Your task = Would you repeat exactly the part of the listing below that runs from the line containing "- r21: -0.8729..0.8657" down to the line containing "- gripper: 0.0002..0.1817", inclusive, and nothing else?

Data listing =
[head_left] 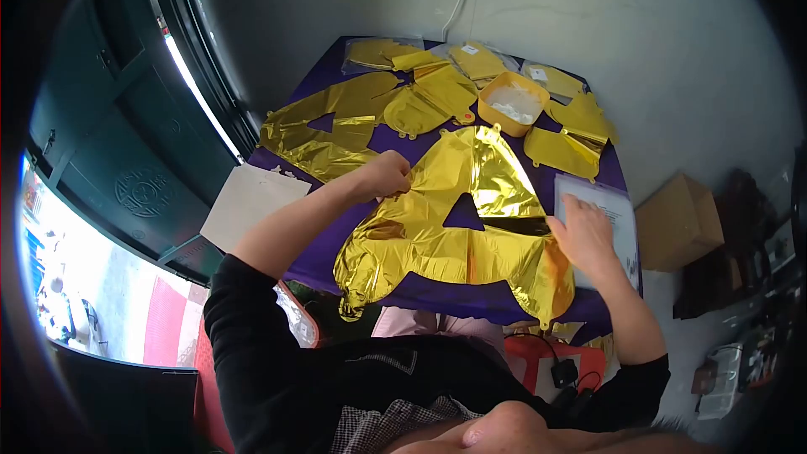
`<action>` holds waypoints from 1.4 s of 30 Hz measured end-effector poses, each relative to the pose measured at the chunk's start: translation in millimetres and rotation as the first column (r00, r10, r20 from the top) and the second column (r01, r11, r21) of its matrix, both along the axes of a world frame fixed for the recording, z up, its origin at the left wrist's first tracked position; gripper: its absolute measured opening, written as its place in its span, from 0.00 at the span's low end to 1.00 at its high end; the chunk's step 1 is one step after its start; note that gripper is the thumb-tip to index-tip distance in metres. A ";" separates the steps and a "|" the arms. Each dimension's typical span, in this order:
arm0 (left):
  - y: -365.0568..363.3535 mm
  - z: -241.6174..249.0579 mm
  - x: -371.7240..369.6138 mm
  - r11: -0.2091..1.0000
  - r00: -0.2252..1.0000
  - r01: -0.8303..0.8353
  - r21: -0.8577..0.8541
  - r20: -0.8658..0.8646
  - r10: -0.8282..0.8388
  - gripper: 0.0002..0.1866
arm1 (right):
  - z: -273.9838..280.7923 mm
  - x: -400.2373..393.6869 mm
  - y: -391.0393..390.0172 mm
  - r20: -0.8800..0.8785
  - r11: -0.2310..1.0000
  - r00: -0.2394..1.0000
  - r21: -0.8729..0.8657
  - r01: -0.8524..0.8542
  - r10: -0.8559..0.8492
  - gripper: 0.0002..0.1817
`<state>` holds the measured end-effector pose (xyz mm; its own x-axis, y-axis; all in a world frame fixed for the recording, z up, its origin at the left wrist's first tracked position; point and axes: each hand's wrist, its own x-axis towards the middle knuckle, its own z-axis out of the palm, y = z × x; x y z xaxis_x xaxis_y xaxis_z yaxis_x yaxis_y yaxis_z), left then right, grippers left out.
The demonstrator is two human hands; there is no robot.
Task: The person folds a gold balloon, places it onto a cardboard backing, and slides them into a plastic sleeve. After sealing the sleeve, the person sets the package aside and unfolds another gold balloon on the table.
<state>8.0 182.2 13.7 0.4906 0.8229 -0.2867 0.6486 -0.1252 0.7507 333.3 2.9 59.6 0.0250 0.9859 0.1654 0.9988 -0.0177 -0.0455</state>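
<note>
A large gold foil letter A (437,256) with a triangular hole lies across the front of the purple-covered table (332,244). At its upper left edge my left hand (389,175) is closed, its fingers pinching the foil. My right hand (582,231) rests at the foil's right edge, fingers spread, partly over a clear plastic sleeve with a printed sheet (620,210). Another gold foil A (336,109) lies flat behind my left hand, beside a folded gold foil piece (429,101).
A yellow tub (514,101) with white contents stands at the back right, near more gold foil (563,150) and flat packets (479,60). A pale board (250,202) juts past the table's left edge. A cardboard box (679,223) sits to the right.
</note>
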 end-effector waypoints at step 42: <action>109.4 -21.6 -1.4 0.625 0.922 0.344 0.701 -0.377 -0.085 0.29 | -66.4 -94.8 190.8 0.006 0.750 0.774 0.246 -0.615 0.633 0.15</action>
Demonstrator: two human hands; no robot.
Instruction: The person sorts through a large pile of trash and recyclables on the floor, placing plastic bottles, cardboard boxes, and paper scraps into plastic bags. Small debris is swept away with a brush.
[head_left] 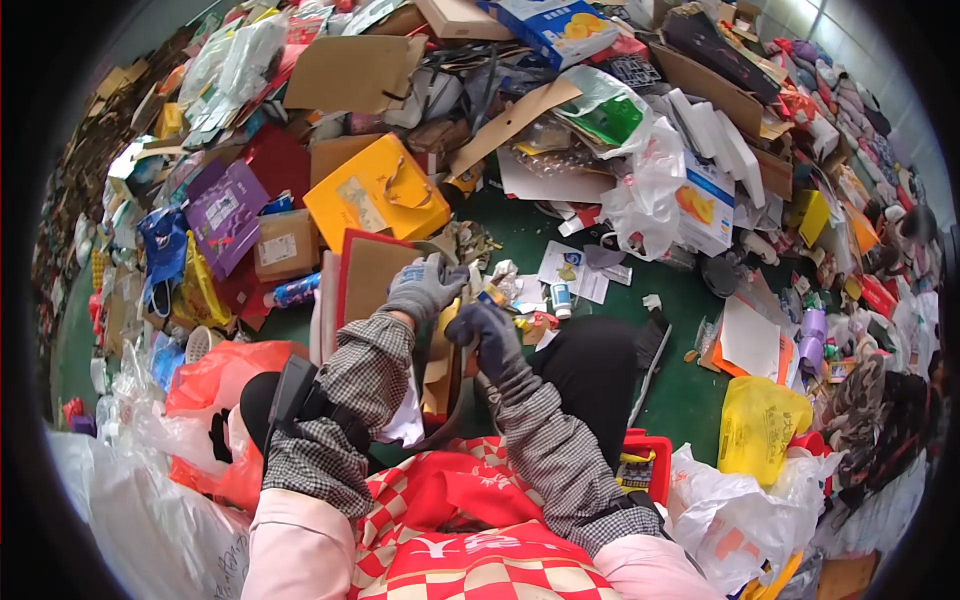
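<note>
My left hand (425, 287), in a grey glove, is closed at the upper edge of an open brown container (440, 375) between my knees; what its fingers grip is too small to make out. Just right of it, my right hand (484, 335), in a darker glove, has its fingers curled beside the container's right side, and whatever they hold is hidden. A red-edged brown board (368, 275) stands upright behind and left of my left hand. Beyond it lies a yellow box (376, 192) with a handle.
A large heap of cardboard (355, 73), bags and boxes rises ahead. Left are a red-orange bag (235, 375) and a white sack (150, 510). To the right, a yellow bag (762, 428) lies by a red crate (655, 460). A small white bottle (561, 299) stands on the green floor (650, 385).
</note>
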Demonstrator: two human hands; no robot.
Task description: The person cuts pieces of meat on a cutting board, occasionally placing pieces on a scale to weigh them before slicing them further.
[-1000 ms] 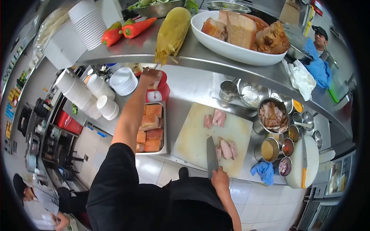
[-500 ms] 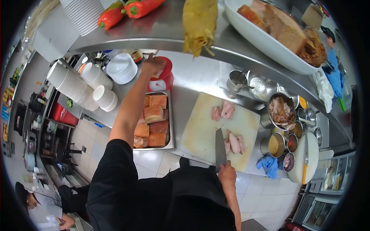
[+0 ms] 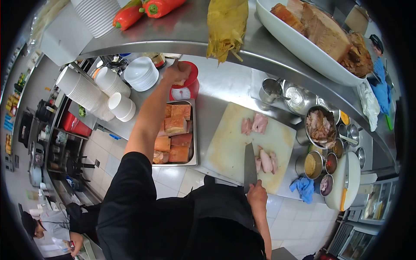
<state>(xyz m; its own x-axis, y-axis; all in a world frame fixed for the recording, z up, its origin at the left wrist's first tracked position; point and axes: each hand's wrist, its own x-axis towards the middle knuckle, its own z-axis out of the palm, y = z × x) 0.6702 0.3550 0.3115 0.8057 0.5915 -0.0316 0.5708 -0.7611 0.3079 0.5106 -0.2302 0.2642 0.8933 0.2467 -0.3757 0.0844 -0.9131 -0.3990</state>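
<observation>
My left hand (image 3: 177, 73) reaches over the red kitchen scale (image 3: 191, 74), fingers curled down at its pan. A pale bit, perhaps meat, shows under them, but I cannot make it out. My right hand (image 3: 257, 196) is closed round the handle of a broad kitchen knife (image 3: 250, 166). Its blade lies over the white cutting board (image 3: 221, 147), pointing away from me. Just right of the blade are several pale pieces of meat (image 3: 267, 162). Two pinkish chunks of meat (image 3: 259, 123) sit farther up the board. Left of it, a metal tray (image 3: 193, 143) holds several browned pork blocks (image 3: 175, 125).
A steel shelf (image 3: 173, 48) crosses above the counter, bearing red peppers (image 3: 164, 7) and a white dish of meat (image 3: 281, 32). Metal bowls and a blue cloth (image 3: 303, 188) line the right side. Stacked white bowls (image 3: 121, 106) stand left. Another person (image 3: 54, 227) is at lower left.
The view has shifted slightly, so most things sit a little to the right. My left hand stays at the scale, and the knife remains in my right hand over the board.
</observation>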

Problem solution =
  - r21: -0.8729..0.8657
  - r01: -0.8524..0.8542
  - r10: -0.8559..0.8492
  - gripper: 0.0002..0.1817

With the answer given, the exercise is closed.